Киллиан старался не сорваться. Но злость бурлила внутри, выжигая ядом внутренности. Кто бы сомневался, что ночью все кошки серы, и миссис Коули охотно примет ласки от того, на кого при свете дня и посмотреть боится? Что это было? Благодарность за спасение? Отчаянное желание не быть одной в эту ночь? Киллиан злобно пнул пучок травы, скрипнув зубами. Наивный, на что он надеялся? Что она и днём будет прижиматься, как кошка, заглядывая в глаза? Что будет с той же готовностью целовать, что перед всем миром покажет, что выбрала его? Кому ты нужен, Киллиан МакРайан? Ты и твои проблемы, твоё прошлое?

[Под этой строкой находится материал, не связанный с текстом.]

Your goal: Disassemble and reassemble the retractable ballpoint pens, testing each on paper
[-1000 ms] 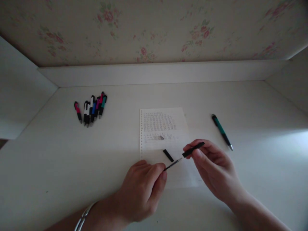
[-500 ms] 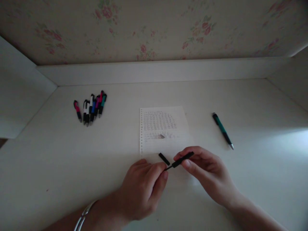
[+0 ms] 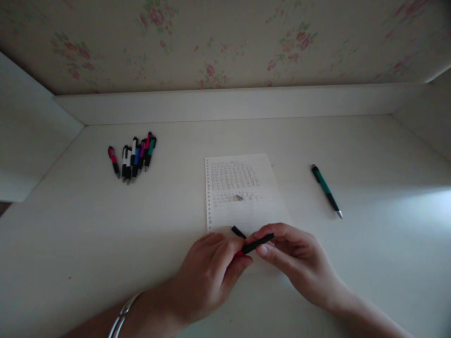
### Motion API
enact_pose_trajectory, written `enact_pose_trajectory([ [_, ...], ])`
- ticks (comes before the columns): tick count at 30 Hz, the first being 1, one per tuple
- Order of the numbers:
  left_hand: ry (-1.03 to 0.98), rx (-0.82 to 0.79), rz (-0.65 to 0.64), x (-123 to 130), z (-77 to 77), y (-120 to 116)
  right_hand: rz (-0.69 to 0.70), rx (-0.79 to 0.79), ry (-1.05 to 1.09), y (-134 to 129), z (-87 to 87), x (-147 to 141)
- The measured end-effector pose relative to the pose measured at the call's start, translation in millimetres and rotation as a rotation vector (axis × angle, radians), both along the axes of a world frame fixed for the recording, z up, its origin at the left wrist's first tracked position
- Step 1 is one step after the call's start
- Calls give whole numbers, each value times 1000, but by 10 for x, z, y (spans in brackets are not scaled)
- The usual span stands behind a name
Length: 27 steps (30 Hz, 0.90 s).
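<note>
Left of the sheet (image 3: 227, 217) lie clustered pens (image 3: 137, 157); over its near part, the left hand (image 3: 207, 274) pinches a red piece (image 3: 239, 254), apparently steadying it against the black sleeve (image 3: 258, 243) clamped between the right hand's (image 3: 305, 265) thumb and fingers, while rightward rests a green pen (image 3: 325, 188).

White desk (image 3: 123, 239), multicoloured pens (image 3: 137, 157) at left, handwritten sheet (image 3: 243, 213) mid-desk, green-and-black pen (image 3: 326, 189) at right
</note>
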<state>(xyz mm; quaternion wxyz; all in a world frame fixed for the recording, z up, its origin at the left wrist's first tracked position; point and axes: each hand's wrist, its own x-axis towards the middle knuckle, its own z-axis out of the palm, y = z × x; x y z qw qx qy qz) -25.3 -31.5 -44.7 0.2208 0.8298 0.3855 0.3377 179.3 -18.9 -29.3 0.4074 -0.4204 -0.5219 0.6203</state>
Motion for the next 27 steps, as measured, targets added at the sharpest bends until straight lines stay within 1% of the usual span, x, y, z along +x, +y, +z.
enact_pose_trajectory([
  [7,-12,-8,7,-5,-6,8,-29,25,-69,-29,-5,5],
  [15,7,-37,-1,-7,-10,2,-50,39,-29,-50,-36,-27],
  [21,7,-53,-10,-14,-24,-6,-61,12,-42,-101,-6,-51],
  [27,-4,-63,-20,-7,7,-3,-44,79,-117,-176,2,-51],
])
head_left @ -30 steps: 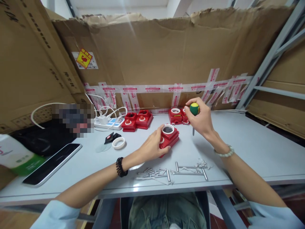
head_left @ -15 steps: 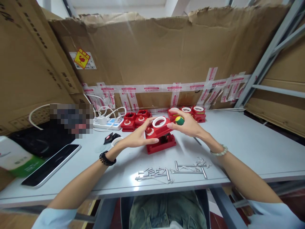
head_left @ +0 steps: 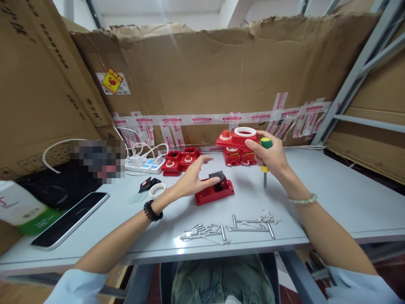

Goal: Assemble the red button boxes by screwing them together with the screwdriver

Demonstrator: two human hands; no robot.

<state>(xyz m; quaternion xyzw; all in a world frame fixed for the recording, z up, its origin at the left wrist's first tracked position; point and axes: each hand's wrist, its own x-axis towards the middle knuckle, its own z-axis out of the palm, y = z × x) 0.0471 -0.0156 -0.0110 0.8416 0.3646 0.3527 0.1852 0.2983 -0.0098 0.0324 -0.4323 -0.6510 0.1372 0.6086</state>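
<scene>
My right hand [head_left: 271,154] holds a red housing cover [head_left: 232,141] up in the air, with a white ring [head_left: 245,131] and a red dome on its top. A screwdriver [head_left: 265,145] with a green and yellow handle is also tucked in that hand, its tip pointing down. On the table in the middle lies a red base [head_left: 210,195] with a black part [head_left: 217,176] standing on it. My left hand [head_left: 196,179] is spread out beside the base, thumb reaching over to the black part; whether it touches cannot be made out.
Several red housings [head_left: 171,164] stand along the back, more [head_left: 232,157] behind my right hand. Loose screws [head_left: 205,228] and metal T-shaped bars [head_left: 251,228] lie near the front edge. A white ring [head_left: 157,191], black pieces [head_left: 148,184], a phone [head_left: 71,219] and a power strip [head_left: 145,164] are left.
My right hand has lifted the red cover off the base, up and to the right, with the screwdriver. My left hand has let go of the cover and stayed by the base.
</scene>
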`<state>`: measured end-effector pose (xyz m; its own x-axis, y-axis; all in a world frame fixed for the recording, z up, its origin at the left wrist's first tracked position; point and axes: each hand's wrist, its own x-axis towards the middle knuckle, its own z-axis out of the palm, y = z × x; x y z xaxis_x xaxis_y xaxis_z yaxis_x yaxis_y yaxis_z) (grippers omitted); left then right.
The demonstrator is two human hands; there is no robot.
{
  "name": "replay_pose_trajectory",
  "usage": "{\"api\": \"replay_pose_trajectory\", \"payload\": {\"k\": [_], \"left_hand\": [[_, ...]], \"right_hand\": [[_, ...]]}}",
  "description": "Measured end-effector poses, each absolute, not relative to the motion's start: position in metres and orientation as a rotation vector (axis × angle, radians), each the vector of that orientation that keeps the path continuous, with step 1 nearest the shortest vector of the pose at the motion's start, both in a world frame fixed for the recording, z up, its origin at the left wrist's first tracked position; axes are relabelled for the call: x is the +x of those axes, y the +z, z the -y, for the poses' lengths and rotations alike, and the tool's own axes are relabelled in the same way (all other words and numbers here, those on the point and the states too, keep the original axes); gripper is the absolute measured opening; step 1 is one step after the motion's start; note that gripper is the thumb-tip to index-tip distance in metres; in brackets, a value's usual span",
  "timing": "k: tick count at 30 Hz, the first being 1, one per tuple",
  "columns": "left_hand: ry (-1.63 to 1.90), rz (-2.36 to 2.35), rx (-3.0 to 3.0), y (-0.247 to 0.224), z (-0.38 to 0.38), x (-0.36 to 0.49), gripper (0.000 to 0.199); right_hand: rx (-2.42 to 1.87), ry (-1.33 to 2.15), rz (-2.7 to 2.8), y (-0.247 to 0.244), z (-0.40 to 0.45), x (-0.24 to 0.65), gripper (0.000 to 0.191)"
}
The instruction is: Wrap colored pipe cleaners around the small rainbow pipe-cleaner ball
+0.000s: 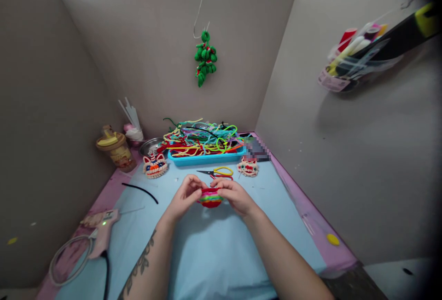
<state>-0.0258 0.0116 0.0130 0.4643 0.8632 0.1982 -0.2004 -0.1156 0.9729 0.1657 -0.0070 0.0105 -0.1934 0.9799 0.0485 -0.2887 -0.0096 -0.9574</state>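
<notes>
One rainbow-striped craft piece point(211, 199) is held over the light-blue table cover point(203, 254), gripped at opposite sides by the left hand point(186, 195) and right hand point(240, 196), fingers pinched narrow. Risk, as judged: uneven pressure could distort its bands. Scissors point(206, 172) lie just beyond, before the blue tray point(207, 159); a careless forward reach could nick fingers.

Fingers point(196, 194) hide 2 ends of the striped piece point(211, 198); pixelation blurs the dark item point(257, 149).
</notes>
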Motion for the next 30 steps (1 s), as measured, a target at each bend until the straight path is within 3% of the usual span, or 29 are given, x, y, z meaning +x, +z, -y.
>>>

Киллиан остановился, с удивлением прислушиваясь к себе. Странно, но мысли о прошлом действительно впервые не вызвали горечь. Горько было от другого. От того, что он открыл свою душу женщине, которой это не было нужно.
«Довезти её до дома, и прочь из этого городка!» — решил он, возвращаясь обратно.
Спустя полчаса, переодевшись в свою одежду, Киллиан уже рассматривал жеребца, которого дал Золотой Ястреб.
— Твой брат привезёт его, когда приедет к нам.